JUAN PABLO II
ÁNGELUS
Domingo 2 de noviembre de 1986
Conmemoración de todos los fieles difuntos
1. "Señor, si hubieras estado aquí, mi hermano no hubiera muerto" (Jn 11, 21).
En las palabras de Marta se compendia la universal aspiración a una presencia que derrote este enemigo implacable, frente al cual toda tentativa de hacer del hombre un absoluto cae inevitablemente: la muerte.
Hoy, queridísimos hermanos y hermanas, rezamos por los difuntos: estos días nos acercamos a visitar los cementerios, como peregrinos orantes, con el fin de implorar paz eterna para nuestros seres queridos. Ante esas tumbas se refuerza dentro de nosotros la aspiración a vencer la muerte, toma consistencia el deseo de inmortalidad que habita en nuestros corazones.

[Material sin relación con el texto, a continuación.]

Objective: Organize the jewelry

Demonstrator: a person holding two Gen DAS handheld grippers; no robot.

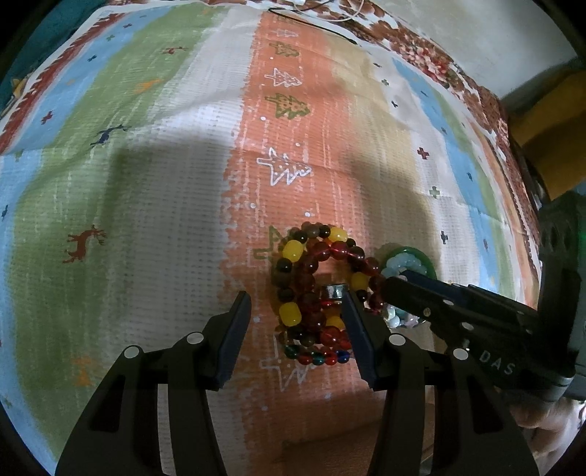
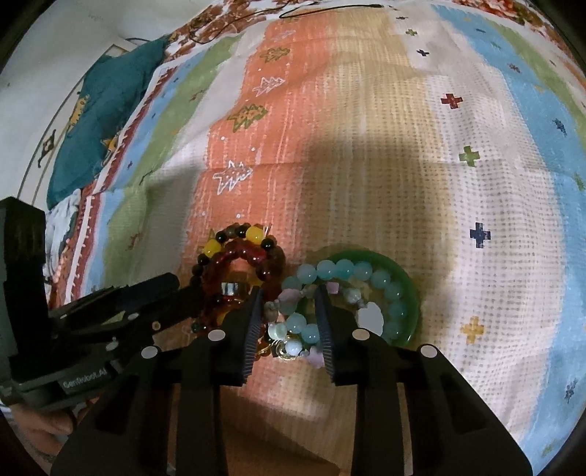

2. Esta es la razón por la que toda la humanidad exultó de alegría cuando una piedra fue removida del sepulcro nuevo en un jardín de Jerusalén, y una palabra, anunciada un día y esperada por milenios de historia, se hizo realidad: "yo soy la resurrección y la vida; el que cree en mi, aunque haya muerto, vivirá, y el que vive y cree en mí no morirá para siempre" (Jn 11, 25-26).
El Señor glorioso que abre de par en par las puertas de la vida da finalmente un sentido a esta necesidad de eternidad, de cumplimiento, de plenitud que cada uno de nosotros siente latir dentro de si: el Dios fiel, que resucita al Hijo solidario con los hombres hasta la muerte, infunde en nosotros la consoladora certeza de la inmortalidad.
Hoy la muerte continúa segando sus víctimas; el sufrimiento y el dolor hieren cada día el cuerpo martirizado de la humanidad. Y sin embargo, entre las tinieblas del mal, físico y moral, resplandece a los oídos del creyente la luz de una promesa segura: "Yo soy la resurrección y la vida". Esta palabra hace sólida la espera, constante la paciencia, segura la esperanza.
3. Sobre una multitud tan inmensa de muertos, hoy la Iglesia pronuncia su acto de fe en la vida, en el nombre de Aquel que es la vida: "Si por Adán murieron todos, por Cristo todos volverán a la vida" (1 Cor 15, 22).
Estamos seguros de ello: Cristo, que nos ama, se ha ido a prepararnos un lugar. Él volverá, y nos tomará consigo en un abrazo eterno. Por eso hoy sube incesante la plegaria de la Iglesia, hermana y madre, testigo del Resucitado, por todos los difuntos, de cualquier tiempo o pueblos que sean, para que del grano caído en la tierra germine una espera rica de inmortalidad.
En este día queremos recordar en particular a todas las víctimas del odio y de la violencia, invocando al Señor que concede a la humanidad esa paz que la humanidad tanto anhela.